* **What to work on**:
Would you output all the lines below precisely as they stand, leaving each picture out?

== Segment start ==

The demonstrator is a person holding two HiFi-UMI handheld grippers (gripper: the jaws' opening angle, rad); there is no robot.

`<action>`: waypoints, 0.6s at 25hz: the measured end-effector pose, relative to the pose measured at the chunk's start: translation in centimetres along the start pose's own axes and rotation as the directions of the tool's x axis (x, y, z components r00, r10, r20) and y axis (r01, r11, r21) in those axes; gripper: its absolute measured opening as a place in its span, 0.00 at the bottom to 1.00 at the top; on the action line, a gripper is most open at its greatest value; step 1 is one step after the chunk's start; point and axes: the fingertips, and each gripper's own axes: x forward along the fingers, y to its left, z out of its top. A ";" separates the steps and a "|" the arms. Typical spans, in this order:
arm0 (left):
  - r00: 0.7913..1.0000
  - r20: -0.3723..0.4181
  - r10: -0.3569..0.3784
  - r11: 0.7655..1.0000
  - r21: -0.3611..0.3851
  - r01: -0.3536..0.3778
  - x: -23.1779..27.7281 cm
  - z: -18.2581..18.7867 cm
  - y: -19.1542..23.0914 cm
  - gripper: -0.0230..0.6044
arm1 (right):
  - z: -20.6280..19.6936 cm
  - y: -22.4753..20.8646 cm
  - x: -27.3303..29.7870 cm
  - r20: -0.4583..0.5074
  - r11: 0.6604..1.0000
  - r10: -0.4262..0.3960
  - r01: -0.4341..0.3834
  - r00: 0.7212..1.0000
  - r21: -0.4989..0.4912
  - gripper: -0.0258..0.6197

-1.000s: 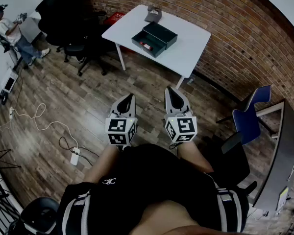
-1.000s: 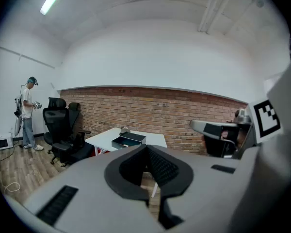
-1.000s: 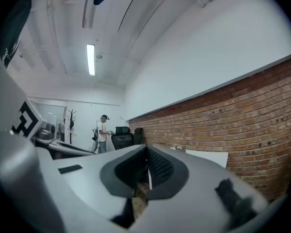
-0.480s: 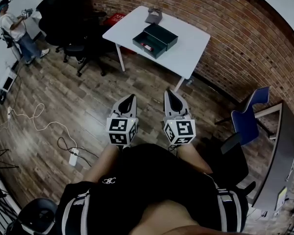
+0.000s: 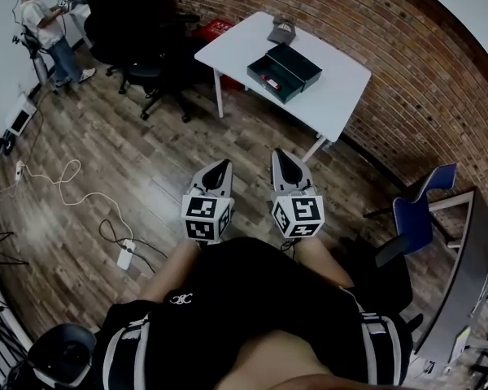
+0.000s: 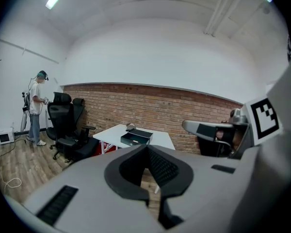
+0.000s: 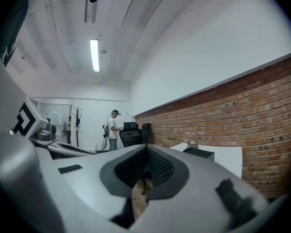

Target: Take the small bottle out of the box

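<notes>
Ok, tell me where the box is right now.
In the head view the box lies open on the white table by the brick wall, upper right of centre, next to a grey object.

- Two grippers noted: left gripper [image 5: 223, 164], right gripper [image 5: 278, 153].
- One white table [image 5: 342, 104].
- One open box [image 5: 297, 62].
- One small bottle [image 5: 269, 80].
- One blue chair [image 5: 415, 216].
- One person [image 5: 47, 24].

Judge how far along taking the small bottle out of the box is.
Done: the box stands open on the white table. In hand: nothing; left gripper and right gripper are shut, empty, over the floor. Left: reach the box, grasp the small bottle, lift it out.
</notes>
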 end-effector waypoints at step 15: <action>0.996 0.006 -0.090 0.996 -0.013 0.090 0.6 0.2 9.5 0.06 | -1.7 6.0 7.0 -0.057 0.996 -0.085 0.084 0.995 -0.017 0.09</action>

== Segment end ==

* **Response to this exercise**:
The demonstrator is a person holding two HiFi-UMI handheld grippers (gripper: the jaws' opening angle, rad); there is no robot.

`<action>`: waypoints, 0.6s at 25hz: the measured end-effector pose, relative to the pose measured at the chunk's start: translation in centimetres along the start pose's own axes and rotation as the directions of the tool's x axis (x, y, z components r00, r10, r20) and y axis (r01, r11, r21) in those axes; gripper: its absolute measured opening as a place in its span, 0.00 at the bottom to 1.00 at the top; on the action line, a gripper is most open at its greatest value; step 1 is one step after the chunk's start; point and axes: the fingertips, and each gripper's own axes: x forward along the fingers, y to its left, z out of its top. A ";" separates the steps and a "|" the arms. Typical spans, in this order:
arm0 (left):
  - r00: 0.7913..1.0000
  - r20: -0.3723..0.4181
  - r10: -0.3569..0.3784
  - r11: 0.7655..1.0000
  - r21: -0.3611..0.3851
  - r01: -0.3536..0.3778
  - x: -23.1779..27.7281 cm
  - z: -18.2581..18.7867 cm
  - y: -19.1542..23.0914 cm
  - gripper: -0.0230..0.6044
arm1 (right):
  - z: -20.6280..19.6936 cm
  - y: -22.4753..20.8646 cm
  - x: -27.3303..29.7870 cm
  - r20: -0.4583..0.5074
  - r11: 0.6604..1.0000
  - r10: -0.4262..0.3960
  - r01: -0.4341..0.3834
  - r00: 0.7212..1.0000
  - r21: -0.4989..0.4912
  - gripper: -0.0258..0.6197

-1.000s: 
-1.000s: 
-1.000s: 
-0.480s: 
+0.000s: 
+0.000s: 
+0.000s: 

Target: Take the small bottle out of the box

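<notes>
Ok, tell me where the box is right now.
In the head view the box lies open on the white table by the brick wall, upper right of centre, next to a grey object.

- Two grippers noted: left gripper [image 5: 223, 164], right gripper [image 5: 278, 153].
- One white table [image 5: 342, 104].
- One open box [image 5: 297, 62].
- One small bottle [image 5: 269, 80].
- One blue chair [image 5: 415, 216].
- One person [image 5: 47, 24].

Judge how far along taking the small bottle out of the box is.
Done: the box stands open on the white table. In hand: nothing; left gripper and right gripper are shut, empty, over the floor. Left: reach the box, grasp the small bottle, lift it out.
</notes>
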 end-effector waypoints at step 15: <action>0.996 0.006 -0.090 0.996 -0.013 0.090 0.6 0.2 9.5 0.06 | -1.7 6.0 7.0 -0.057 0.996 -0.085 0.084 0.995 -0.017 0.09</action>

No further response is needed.